Filipinos are known for having extravagant weddings. Huge ceremonies held in cathedrals, with hotel ballroom receptions housing a multitude of guests. Immediate family members, relatives, distant relatives, friends, acquaintances, neighbors, government officials, strangers. True, occasions like these seem festive, happy, colorful. Personally, though, I also think it too loud, and the intimacy that a wedding ceremony should have gets lost in the crazy, busy fanfare. The wedding ceremony becomes a carnival instead of a celebration of love.
I remember my good friend Jada telling me, "A wedding ceremony is really just something you do for your family and not for yourself." If this is always the case, then I would rather become one of those couples who never get married but live together, have kids and have wonderful relationships. What is getting married for anyway?
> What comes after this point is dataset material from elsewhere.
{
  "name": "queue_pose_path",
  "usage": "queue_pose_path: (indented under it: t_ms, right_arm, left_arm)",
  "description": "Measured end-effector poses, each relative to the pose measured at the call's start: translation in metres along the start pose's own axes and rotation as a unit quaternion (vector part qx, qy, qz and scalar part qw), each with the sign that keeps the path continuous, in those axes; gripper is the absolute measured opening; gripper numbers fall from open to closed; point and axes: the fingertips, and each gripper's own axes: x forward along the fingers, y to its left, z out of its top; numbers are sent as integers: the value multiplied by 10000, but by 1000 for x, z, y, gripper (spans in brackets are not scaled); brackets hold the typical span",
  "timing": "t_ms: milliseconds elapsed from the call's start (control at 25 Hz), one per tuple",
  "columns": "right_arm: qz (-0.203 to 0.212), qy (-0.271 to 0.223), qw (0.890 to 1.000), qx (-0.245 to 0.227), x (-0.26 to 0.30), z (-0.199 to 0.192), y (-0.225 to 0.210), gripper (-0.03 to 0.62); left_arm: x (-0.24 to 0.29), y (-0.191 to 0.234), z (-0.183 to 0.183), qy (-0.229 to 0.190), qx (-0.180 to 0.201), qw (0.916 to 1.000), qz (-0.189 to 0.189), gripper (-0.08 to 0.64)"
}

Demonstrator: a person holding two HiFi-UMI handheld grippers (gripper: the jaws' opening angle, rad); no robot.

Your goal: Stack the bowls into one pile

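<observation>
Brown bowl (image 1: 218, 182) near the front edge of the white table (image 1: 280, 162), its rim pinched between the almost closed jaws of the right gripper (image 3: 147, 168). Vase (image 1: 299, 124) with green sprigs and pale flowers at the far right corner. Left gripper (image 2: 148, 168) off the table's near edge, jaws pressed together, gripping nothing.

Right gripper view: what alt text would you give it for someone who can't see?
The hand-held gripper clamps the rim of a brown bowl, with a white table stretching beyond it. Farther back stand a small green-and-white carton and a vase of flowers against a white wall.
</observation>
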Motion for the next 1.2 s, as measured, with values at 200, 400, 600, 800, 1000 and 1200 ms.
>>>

Why do we do it for other people when the sole reason for this union is because two individuals love each other and want to spend their lives together 'til death do them part?
Frankly, it doesn't make any sense to me. I've attended big, big weddings, with hundreds of guests who barely know each other and, in some unfortunate cases, barely know the bride and groom as well. Where is the intimacy in that? Why invite guests who don't truly care for you, and some don't even know you?
That's the reason why the dream wedding I have envisioned in my head is very small, very intimate and only involves my beau and myself, our immediate families, and the very select and few relatives and friends who sincerely care for us. Why do I have to invite a distant relative who can't even remember my full name, or has totally forgotten my existence in the family tree? It's not being selfish. It's being real. I want my wedding to be intimate. And intimacy only exists among people who genuinely love and care for one another. No hypocrisy. I want my wedding to be true in every sense. True to the word love. True to the word care. True to the word family. True to the word togetherness. I want my wedding to be a celebration of love, not a show staged merely to entertain a cold audience.
Two people decide to get married because, somewhere in the chaos of this mad world, they've found true love and can no longer imagine themselves living a single day apart. Isn't it absolutely sensible to celebrate this romantic union, this magical occurrence, with people closest to their hearts, people who have been witnesses to their love story, people who would shed sincere tears of joy while watching them exchange vows and kiss?
Some would probably say I'm selfish and crazy. Some would think I'm a hopeless romantic. I'd like to think I'm being real. If you can bear with the thought of inviting someone who doesn't care about you to such a momentous event in your life, then by all means go ahead. Whatever floats your boat. But I want my boat to carry only those who truly, truly love me.